Bright Beginnings

A Heart filled with Hope through Nadia

The lineage of the name ‘Nadia’ can be traced back to the Slavic languages and beyond to the ancient Middle East. Among its meanings is “Filled with hope”. Nadia Aboud knows that her name describes her inner self perfectly. Originally hailing from a small Free State town where caring for each other is second nature to the members of the community, she has always had a heart to extend hope to those in need of it. When she moved to Durban in 2016, big city life came as something of a culture shock. She was swept up into the pressured demands of corporate life and, in her own words, “I lost track of myself.” In her search for the Nadia of Koffiefontein of her youth, she met Nicky Walton, a fellow La Lucia resident who introduced her to The Domino Foundation. There Nadia has found ample scope for her innate capacity for hope to overflow to beneficiaries on the foundation’s programmes.  Initially, she volunteered during the mammoth relief effort Domino coordinated in the aftermath of the KZN April and May 2022 floods.

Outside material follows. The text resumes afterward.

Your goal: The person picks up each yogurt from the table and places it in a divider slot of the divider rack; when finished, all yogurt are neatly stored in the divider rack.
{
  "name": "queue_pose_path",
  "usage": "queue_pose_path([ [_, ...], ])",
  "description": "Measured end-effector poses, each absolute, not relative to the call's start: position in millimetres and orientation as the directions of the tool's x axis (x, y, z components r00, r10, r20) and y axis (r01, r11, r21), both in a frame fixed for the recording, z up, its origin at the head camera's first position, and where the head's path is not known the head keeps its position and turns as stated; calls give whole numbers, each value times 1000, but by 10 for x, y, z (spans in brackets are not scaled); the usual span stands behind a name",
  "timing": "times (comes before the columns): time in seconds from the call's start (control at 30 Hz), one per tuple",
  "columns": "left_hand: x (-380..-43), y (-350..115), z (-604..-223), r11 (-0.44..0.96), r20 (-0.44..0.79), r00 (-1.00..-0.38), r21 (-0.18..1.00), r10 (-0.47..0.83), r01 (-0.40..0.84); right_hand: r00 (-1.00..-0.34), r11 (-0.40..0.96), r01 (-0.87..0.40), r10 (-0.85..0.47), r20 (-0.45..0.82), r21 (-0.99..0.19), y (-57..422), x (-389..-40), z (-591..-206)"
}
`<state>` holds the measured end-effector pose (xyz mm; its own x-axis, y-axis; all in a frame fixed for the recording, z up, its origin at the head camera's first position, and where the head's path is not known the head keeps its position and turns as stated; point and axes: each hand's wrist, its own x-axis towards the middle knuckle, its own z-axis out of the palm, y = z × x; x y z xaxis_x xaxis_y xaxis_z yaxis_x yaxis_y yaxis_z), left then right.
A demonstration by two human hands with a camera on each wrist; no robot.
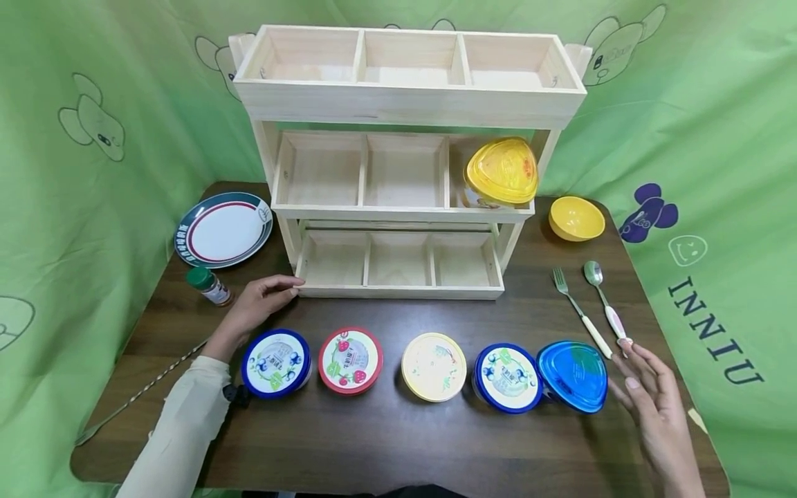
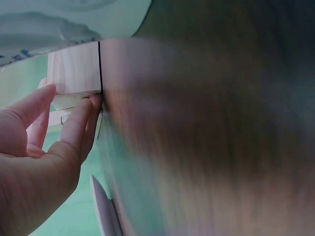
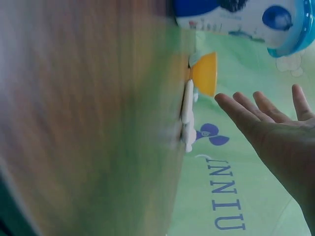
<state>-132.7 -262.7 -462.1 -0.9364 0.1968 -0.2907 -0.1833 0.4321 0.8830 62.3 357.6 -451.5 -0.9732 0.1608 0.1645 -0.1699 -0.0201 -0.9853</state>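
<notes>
A pale wooden three-tier rack (image 1: 407,104) stands at the back of the table, each tier split into three compartments. My left hand (image 1: 264,301) touches the front left corner of its bottom tray (image 1: 398,293) with the fingertips. In the left wrist view, the thumb and fingers of this hand (image 2: 54,132) meet the tray's end (image 2: 74,71). My right hand (image 1: 656,408) holds nothing, its fingers spread, beside a blue-lidded tub (image 1: 573,375) and just below a spoon (image 1: 613,321) and a fork (image 1: 594,333). In the right wrist view, the same hand (image 3: 275,123) shows its fingers extended.
Round tubs line the front: blue (image 1: 276,363), red (image 1: 351,361), cream (image 1: 434,367), blue (image 1: 508,378). A yellow-lidded tub (image 1: 501,170) sits in the middle tier's right compartment. Plates (image 1: 224,228) and a green-capped jar (image 1: 208,286) lie left; a yellow bowl (image 1: 576,218) stands right.
</notes>
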Motion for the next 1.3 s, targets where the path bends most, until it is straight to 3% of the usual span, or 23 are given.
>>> queue_pose_path([
  [0.37,-1335,-2626,-4637,429,-279,-939,887,200,-172,-973,-72,-131,199,114,-989,3323,781,-4606],
  [0.63,-1332,-2635,-4636,427,-271,-939,890,213,-160,-959,-8,131,253,-129,-991,3177,834,-4670],
  [1.3,-1338,-2620,-4622,428,-290,-935,885,206,-181,-945,102,58,325,-22,-993,2989,791,-4646],
])
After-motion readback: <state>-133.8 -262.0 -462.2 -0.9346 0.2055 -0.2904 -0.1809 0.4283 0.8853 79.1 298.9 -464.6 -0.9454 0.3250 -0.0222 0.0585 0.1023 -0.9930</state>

She was stirred by the effort of so many for the good of those in need and knew she had found her space to inspire hope.

Nadia’s creative and artistic skills are finding expression as she works with the survivors of human-trafficking in the Red Light Programme, teaching them jewellery and seamstressing. As one of the finalists in Mrs SA 2022 in November, fashion and beauty are hallmarks of Nadia’s. She has also stepped forward to volunteer at Domino’s Babies Home and is keen to bring her special brand of hope to the little ones there. “I was thrilled to meet the new baby who has just been welcomed into the ‘family’ there and I am appealling to the community for winter tracksuits and leggings and winter tops for 2 to 4 year-olds, flannel cot sheets and receiving blankets.” Precious Thabethe, House Mother at the home, invited any well-wishers to drop their donations off either at the home or at Domino’s offices (37 Mackeurtan Avenue, Durban North).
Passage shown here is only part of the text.